**What you should do:** Please reproduce the listing in its entirety, exactly as shown.

== Input data

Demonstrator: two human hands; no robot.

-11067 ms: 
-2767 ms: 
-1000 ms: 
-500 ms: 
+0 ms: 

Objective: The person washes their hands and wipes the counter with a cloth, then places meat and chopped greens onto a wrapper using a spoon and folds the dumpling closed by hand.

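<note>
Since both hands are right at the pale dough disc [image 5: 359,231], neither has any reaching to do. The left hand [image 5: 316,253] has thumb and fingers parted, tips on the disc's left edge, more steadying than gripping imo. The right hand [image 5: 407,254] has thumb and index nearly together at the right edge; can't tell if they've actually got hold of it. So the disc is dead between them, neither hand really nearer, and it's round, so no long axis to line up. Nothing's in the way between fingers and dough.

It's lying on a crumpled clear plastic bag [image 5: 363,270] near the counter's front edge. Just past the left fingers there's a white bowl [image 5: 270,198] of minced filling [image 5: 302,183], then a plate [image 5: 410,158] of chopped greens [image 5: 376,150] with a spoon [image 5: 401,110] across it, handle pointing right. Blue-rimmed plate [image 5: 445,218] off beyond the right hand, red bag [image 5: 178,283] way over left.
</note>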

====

**Exercise result:**
Demonstrator: two human hands; no robot.

-11067 ms: 
-2767 ms: 
-1000 ms: 
-500 ms: 
+0 ms: 

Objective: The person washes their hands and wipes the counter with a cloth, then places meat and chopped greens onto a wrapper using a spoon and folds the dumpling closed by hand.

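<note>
Since both hands are right at the pale dough disc [image 5: 359,231], neither has any reaching to do. The left hand [image 5: 316,253] has thumb and fingers parted, tips on the disc's left edge, more steadying than gripping imo. The right hand [image 5: 407,254] has thumb and index nearly together at the right edge; can't tell if they've actually got hold of it. So the disc is dead between them, neither hand really nearer, and it's round, so no long axis to line up. Nothing's in the way between fingers and dough.

It's lying on a crumpled clear plastic bag [image 5: 363,270] near the counter's front edge. Just past the left fingers there's a white bowl [image 5: 270,198] of minced filling [image 5: 302,183], then a plate [image 5: 410,158] of chopped greens [image 5: 376,150] with a spoon [image 5: 401,110] across it, handle pointing right. Blue-rimmed plate [image 5: 445,218] off beyond the right hand, red bag [image 5: 178,283] way over left.
</note>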

This exercise requires nothing more.